This weekend, 20 people from around the country will meet in a nondescript hotel room in Arlington, Va., and take a vote. A passing stranger who stumbled on this group wouldn’t see much of anything, just a bunch of graying academic types sitting around a table.
But millions of people will be touched by that vote because the graying academic types are voting to approve the 5th edition of the Diagnostic and Statistical Manual — the bible of psychiatry.
The DSM, published by the American Psychiatric Association, is an enormous tome that defines every mental disorder. And in defining every mental disorder, it helps determine many other things, such as how struggling children are treated in school.
If the disruptive behavior of a child is seen as a disorder — like attention deficit hyperactivity disorder or autism — schools will help with subsidized services. If not? Well, then the schools often see the child as just trouble, and the child will be penalized.
So it’s no surprise that there’s lots of controversy every time the DSM is revised, with people arguing that the new definitions are too narrow or too broad. And the DSM-5 is no exception — it’s considered the single most controversial DSM of them all.
So what are the likely changes? How have the many controversies been decided?
The APA refuses to say anything about what’s in and what’s out, and they’ve also told people associated with the DSM-5 that they shouldn’t speak specifically, so it’s very hard to know. But some of the changes that were published last year on the APA website (they’ve since been removed) are likely.

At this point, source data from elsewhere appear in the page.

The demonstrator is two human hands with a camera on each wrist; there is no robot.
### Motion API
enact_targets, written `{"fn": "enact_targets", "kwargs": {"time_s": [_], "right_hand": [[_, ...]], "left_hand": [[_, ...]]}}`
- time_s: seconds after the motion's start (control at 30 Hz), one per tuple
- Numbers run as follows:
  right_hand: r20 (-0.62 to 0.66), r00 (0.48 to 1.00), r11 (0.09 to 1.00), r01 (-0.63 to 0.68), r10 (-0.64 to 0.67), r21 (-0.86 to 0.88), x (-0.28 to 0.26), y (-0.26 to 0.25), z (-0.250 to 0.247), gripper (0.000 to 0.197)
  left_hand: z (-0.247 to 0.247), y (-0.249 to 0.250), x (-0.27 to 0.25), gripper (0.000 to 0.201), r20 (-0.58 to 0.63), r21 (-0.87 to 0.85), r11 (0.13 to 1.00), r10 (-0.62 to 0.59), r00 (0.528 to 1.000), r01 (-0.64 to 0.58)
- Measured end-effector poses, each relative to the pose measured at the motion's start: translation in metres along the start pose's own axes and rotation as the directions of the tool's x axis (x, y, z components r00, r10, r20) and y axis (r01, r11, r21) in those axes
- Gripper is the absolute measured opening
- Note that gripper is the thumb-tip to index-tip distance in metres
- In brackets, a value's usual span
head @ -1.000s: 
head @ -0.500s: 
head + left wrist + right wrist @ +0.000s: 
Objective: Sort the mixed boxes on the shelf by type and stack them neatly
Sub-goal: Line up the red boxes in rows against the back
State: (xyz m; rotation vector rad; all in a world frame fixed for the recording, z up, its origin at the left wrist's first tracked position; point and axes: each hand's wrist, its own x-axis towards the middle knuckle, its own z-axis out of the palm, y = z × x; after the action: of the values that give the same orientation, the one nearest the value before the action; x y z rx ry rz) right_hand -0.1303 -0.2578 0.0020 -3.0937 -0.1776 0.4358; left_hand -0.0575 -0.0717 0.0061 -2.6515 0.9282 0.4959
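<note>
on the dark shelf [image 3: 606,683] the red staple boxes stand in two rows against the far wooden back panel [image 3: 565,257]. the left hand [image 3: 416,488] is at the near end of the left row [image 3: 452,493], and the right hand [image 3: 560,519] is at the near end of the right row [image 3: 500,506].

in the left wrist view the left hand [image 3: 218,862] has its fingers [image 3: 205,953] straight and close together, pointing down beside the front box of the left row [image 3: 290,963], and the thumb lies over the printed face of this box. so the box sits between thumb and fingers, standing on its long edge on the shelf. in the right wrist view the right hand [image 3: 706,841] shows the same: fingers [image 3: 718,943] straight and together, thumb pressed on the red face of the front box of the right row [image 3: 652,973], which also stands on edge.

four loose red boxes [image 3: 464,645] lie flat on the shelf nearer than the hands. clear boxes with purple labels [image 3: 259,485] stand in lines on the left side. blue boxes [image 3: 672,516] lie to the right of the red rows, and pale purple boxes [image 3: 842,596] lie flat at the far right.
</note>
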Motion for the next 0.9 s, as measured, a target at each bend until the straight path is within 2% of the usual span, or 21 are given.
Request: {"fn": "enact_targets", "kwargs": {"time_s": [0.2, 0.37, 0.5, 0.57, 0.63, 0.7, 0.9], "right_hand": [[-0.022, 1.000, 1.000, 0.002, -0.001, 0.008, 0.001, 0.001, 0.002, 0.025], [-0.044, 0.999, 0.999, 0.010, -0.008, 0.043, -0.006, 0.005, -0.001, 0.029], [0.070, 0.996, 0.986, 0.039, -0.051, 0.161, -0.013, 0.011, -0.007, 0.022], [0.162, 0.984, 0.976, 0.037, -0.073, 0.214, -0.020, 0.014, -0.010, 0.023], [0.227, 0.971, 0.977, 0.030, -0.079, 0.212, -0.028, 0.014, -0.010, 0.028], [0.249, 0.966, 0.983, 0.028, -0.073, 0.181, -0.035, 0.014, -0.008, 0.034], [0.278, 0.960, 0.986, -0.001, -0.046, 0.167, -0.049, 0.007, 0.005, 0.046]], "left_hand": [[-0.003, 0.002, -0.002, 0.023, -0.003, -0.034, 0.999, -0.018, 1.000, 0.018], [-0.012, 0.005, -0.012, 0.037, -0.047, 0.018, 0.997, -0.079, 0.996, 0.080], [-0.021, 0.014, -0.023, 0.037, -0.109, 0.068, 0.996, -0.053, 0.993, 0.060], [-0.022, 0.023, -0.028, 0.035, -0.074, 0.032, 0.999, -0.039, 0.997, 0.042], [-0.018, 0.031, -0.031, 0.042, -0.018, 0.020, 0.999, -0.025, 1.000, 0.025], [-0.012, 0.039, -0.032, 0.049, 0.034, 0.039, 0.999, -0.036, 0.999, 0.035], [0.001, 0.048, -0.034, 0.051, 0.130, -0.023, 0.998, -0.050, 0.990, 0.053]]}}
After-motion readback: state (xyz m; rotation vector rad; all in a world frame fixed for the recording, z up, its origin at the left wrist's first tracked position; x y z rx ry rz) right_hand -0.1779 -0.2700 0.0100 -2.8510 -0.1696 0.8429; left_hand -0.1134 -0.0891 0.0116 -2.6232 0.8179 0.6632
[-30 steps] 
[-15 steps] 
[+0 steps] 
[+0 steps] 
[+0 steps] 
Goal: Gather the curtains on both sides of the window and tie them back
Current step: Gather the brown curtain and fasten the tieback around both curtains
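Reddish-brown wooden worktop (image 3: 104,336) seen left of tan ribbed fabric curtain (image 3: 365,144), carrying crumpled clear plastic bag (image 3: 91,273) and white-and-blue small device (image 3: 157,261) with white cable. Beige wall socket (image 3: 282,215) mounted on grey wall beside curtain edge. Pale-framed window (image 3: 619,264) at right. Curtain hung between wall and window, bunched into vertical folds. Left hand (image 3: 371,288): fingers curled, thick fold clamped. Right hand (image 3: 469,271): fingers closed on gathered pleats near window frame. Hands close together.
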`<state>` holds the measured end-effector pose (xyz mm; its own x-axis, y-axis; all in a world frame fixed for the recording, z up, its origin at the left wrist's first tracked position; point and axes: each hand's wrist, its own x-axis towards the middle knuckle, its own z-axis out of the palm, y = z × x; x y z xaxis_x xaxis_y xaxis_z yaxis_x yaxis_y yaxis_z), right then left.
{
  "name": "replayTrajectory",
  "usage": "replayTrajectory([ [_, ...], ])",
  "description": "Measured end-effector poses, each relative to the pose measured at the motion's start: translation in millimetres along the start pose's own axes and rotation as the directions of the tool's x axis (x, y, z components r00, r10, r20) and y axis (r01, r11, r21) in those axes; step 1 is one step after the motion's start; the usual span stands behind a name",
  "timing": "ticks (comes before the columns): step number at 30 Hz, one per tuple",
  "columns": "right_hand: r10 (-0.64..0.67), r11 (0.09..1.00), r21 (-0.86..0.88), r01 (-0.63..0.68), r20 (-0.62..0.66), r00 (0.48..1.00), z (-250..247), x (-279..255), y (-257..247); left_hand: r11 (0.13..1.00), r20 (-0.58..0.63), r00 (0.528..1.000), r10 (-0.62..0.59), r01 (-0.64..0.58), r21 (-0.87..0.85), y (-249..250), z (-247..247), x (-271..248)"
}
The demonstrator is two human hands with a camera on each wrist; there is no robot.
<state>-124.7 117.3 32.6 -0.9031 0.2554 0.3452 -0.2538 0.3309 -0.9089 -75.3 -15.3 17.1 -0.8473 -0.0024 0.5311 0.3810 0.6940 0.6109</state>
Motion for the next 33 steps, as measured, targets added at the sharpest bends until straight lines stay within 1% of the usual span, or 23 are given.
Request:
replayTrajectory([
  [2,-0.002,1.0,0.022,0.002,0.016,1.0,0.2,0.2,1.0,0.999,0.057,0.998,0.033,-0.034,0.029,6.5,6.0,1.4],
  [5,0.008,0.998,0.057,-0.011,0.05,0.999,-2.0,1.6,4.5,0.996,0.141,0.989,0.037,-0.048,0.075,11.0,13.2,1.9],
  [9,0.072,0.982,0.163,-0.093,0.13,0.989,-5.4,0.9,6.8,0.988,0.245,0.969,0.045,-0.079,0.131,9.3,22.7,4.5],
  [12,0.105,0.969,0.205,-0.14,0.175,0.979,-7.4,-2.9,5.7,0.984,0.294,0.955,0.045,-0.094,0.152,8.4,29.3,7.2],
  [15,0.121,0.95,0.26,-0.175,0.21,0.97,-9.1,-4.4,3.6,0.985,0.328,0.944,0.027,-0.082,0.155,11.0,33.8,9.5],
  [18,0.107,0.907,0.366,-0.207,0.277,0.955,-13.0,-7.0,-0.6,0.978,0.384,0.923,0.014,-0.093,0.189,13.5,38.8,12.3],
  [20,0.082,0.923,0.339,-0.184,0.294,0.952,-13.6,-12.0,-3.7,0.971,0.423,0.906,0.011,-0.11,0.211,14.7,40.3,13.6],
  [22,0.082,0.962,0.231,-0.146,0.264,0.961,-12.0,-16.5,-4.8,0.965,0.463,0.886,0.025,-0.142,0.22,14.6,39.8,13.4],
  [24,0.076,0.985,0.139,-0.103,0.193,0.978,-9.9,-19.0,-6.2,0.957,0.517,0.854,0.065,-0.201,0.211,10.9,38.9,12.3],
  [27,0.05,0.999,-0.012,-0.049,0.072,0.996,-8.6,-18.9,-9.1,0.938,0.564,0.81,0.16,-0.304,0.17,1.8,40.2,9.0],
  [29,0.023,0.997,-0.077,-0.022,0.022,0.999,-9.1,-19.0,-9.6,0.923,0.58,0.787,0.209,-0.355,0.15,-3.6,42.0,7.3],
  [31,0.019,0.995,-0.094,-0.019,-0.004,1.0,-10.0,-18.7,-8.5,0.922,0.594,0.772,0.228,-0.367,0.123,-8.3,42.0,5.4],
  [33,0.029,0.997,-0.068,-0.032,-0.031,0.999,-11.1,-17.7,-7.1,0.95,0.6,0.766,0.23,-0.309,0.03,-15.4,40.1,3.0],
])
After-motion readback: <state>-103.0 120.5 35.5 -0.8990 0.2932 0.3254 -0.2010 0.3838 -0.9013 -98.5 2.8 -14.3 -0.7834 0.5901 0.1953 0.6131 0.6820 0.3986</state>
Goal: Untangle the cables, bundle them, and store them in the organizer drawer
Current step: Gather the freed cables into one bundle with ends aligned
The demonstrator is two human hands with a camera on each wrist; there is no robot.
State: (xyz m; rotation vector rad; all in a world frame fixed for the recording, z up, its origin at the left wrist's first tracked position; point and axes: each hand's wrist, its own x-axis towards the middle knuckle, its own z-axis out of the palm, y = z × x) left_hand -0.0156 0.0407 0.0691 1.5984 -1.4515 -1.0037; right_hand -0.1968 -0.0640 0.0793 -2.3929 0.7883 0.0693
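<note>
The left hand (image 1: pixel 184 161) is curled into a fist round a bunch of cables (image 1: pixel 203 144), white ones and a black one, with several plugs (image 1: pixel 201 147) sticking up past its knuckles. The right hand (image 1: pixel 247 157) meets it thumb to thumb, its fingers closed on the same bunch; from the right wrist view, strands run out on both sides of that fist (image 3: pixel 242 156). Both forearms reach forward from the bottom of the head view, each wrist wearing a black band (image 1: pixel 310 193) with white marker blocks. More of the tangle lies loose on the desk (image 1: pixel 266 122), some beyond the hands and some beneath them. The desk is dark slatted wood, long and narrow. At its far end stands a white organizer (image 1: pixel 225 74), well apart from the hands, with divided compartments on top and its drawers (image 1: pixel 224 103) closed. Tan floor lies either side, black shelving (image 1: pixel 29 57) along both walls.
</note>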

Asperger’s Syndrome may be eliminated: Asperger’s Syndrome is currently a popular diagnosis, but soon it may not be used by mental health professionals to identify people with mild autism. Instead, there will be a spectrum of autism, and people who would once have been diagnosed with Asperger’s will instead be diagnosed as mildly autistic.
Many people with Asperger’s syndrome opposed this change. “People with Asperger’s preferred that identity, as opposed to being seen as part of autism spectrum. I think that’s been part of the complaint,” says Roger Peele, secretary of the APA.
There will likely be a new childhood disorder called disruptive mood dysregulation disorder: The people in charge of childhood disorders proposed this diagnosis because they felt very strongly that too many children were being categorized as having bipolar disorder and then prescribed anti-psychotic drugs.
The hope is that psychiatrists will use this new diagnosis for kids, instead of bipolar disorder, and not prescribe as many drugs. Critics say it’s not clear that the change will work out, and that the history of mental health is littered with good intentions like this gone terribly wrong. But the hope is that it will shut down the rise of bipolar diagnoses in children.
There will be a new way to think about sadness in the wake of the death of a loved one: In the last DSM (DSM-4), psychiatrists were warned away from diagnosing major depression in people who had recently lost someone they loved, because grief in the face of loss was seen as a normal — not abnormal — response.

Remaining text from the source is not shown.